====== DATASET EXCERPTS

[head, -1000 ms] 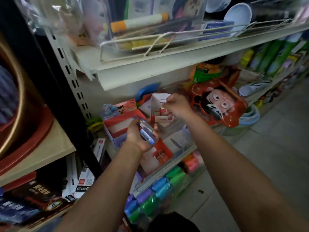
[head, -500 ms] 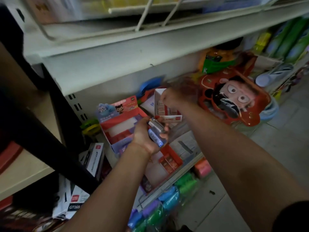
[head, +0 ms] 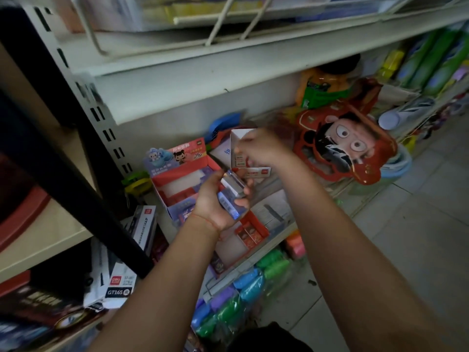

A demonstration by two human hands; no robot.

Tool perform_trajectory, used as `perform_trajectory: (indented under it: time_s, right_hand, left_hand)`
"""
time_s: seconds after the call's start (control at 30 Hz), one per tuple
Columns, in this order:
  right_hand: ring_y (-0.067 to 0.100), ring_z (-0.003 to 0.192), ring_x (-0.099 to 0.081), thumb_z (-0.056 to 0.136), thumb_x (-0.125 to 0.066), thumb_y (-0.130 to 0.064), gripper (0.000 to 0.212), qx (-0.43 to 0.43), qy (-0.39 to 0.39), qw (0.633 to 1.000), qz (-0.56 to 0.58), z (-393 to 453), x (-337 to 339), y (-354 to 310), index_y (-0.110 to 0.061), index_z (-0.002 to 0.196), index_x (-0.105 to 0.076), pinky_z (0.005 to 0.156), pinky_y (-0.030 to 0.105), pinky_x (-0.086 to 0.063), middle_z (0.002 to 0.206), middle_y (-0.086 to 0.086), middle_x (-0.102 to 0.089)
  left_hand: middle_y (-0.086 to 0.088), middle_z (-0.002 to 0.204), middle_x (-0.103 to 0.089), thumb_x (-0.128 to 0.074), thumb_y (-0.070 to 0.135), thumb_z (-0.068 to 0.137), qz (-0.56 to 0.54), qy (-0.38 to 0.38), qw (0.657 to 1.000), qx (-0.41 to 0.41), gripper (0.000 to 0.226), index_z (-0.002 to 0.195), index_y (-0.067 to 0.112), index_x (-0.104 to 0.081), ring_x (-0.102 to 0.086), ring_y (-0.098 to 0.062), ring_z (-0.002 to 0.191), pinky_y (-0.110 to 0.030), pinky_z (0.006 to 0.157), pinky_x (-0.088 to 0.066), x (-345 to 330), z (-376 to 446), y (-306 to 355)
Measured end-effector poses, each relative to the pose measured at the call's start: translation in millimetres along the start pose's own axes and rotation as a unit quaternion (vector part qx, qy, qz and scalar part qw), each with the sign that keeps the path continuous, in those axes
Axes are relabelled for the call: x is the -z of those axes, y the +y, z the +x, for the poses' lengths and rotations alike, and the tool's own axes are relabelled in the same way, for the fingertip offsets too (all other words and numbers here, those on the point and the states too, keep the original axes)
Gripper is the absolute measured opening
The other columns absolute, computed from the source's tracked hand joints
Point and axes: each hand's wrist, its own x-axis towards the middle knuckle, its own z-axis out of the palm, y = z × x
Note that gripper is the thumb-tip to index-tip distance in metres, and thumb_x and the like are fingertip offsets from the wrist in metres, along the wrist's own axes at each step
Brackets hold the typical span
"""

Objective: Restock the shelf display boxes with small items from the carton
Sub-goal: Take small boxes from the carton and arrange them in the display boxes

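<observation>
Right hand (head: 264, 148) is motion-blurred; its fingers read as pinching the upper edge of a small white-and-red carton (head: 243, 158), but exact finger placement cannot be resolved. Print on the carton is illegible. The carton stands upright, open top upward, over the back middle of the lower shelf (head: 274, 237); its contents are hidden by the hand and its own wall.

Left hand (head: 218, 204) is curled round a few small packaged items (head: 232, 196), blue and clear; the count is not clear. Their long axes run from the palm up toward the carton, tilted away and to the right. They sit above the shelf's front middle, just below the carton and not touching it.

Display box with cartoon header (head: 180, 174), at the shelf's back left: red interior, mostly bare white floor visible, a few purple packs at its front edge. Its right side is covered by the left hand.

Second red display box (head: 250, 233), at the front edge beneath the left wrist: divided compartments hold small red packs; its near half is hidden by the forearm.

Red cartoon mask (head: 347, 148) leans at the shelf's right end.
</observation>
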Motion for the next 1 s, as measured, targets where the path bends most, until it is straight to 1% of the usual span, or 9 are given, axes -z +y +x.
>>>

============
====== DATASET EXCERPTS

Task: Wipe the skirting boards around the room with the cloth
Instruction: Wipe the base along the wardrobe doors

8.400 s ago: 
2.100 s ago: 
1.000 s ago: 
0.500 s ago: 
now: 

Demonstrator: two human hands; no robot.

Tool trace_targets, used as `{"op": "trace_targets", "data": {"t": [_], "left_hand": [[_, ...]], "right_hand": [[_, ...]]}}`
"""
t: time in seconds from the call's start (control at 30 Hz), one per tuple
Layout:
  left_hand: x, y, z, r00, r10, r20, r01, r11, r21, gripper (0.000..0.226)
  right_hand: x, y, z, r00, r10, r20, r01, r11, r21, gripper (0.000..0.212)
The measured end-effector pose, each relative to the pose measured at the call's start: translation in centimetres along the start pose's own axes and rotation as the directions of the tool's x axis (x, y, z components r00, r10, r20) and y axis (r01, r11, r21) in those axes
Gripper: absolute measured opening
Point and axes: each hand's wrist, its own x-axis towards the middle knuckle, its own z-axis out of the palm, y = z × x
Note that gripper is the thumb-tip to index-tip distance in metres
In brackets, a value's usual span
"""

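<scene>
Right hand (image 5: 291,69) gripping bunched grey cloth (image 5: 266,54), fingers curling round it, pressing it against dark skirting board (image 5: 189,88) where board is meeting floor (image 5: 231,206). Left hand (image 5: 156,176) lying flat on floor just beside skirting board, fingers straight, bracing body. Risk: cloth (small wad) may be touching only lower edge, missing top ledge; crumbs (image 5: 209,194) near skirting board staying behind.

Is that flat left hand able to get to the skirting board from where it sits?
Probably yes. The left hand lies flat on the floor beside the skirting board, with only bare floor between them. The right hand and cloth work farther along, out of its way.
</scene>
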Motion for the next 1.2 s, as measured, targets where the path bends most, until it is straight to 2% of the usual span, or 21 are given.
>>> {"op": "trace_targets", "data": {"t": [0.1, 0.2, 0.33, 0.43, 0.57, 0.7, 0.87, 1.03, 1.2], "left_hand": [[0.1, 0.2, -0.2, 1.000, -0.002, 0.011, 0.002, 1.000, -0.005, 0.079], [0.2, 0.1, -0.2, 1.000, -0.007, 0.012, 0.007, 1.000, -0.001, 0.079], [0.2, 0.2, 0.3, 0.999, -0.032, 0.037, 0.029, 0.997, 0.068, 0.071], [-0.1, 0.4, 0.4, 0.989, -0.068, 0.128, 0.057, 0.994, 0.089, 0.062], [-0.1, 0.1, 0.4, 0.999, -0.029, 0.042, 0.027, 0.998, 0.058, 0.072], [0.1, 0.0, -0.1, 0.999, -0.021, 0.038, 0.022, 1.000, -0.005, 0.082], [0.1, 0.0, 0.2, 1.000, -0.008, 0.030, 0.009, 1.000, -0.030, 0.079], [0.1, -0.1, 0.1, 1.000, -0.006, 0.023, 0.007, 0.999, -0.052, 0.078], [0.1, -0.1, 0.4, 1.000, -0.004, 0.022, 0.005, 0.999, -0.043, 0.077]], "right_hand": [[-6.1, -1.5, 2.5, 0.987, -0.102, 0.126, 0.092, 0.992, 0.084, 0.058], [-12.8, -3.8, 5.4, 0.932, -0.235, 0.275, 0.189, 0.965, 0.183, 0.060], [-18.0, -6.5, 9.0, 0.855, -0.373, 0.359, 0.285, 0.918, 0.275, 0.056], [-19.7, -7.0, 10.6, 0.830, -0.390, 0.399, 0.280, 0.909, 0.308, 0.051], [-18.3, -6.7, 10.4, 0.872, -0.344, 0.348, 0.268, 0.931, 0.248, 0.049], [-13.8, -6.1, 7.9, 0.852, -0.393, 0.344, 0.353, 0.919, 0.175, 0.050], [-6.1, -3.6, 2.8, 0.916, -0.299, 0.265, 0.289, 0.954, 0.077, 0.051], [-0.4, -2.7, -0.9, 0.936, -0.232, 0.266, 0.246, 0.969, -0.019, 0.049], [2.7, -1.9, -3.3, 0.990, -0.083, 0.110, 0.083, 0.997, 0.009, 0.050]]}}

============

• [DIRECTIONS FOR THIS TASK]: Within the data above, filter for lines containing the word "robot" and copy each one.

• [ANSWER TO THE PROBLEM]:
A demonstration by two human hands; no robot.
Demonstrator: two human hands; no robot.

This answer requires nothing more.